- _Exercise description_:
Output exactly the lines of the listing below that run from the line with "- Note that" through the line with "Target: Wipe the". No pictures.

- _Supplied data_:
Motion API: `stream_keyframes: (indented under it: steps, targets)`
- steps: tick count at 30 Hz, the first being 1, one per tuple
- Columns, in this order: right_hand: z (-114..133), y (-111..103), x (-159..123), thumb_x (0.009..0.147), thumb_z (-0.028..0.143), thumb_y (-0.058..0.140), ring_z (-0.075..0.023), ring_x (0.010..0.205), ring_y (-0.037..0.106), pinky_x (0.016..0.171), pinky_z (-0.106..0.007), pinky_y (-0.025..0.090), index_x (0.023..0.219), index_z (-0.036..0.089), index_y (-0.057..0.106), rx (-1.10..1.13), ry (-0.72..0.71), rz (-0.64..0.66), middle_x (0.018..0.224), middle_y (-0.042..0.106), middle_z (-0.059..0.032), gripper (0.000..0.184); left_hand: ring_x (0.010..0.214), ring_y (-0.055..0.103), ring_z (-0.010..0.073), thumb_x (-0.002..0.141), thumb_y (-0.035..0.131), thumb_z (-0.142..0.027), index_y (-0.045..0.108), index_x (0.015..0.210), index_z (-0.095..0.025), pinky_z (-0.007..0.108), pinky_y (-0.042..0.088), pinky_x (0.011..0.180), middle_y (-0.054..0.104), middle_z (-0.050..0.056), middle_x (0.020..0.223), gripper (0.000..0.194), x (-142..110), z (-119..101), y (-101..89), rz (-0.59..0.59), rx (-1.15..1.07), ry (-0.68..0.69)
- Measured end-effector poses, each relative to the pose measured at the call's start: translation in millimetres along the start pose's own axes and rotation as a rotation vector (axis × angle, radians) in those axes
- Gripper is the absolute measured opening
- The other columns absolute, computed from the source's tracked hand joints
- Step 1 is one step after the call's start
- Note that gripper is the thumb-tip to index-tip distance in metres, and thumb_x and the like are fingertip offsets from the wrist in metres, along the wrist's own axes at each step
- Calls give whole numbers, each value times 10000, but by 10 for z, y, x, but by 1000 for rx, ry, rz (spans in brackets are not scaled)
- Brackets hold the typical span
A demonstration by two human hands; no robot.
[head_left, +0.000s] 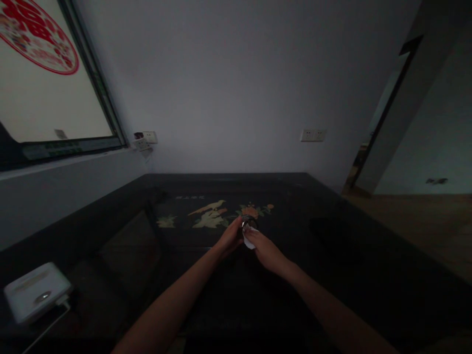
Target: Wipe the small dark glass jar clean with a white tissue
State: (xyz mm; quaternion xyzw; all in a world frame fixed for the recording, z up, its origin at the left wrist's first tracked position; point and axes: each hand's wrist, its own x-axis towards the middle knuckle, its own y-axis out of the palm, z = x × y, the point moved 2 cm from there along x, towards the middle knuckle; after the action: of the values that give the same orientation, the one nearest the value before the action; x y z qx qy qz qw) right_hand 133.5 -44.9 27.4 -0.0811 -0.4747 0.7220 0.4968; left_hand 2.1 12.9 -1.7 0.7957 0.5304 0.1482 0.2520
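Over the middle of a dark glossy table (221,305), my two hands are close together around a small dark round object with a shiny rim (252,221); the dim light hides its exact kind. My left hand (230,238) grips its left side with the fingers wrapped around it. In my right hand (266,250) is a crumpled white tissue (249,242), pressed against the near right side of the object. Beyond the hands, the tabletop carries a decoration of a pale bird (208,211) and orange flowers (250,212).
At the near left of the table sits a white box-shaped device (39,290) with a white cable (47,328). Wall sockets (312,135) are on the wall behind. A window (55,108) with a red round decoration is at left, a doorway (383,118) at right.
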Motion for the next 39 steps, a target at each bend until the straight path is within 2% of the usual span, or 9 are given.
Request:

- _Task result_:
- Note that gripper is the thumb-tip to index-tip distance in metres, and thumb_x and the like are fingertip offsets from the wrist in metres, along the wrist's own axes at each step
- Calls give whole numbers, each value times 10000, but by 10 for z, y, x, but by 1000 for rx, ry, rz (spans in brackets are not scaled)
- Brackets hold the typical span
A demonstration by two human hands; no robot.
[head_left, +0.000s] 
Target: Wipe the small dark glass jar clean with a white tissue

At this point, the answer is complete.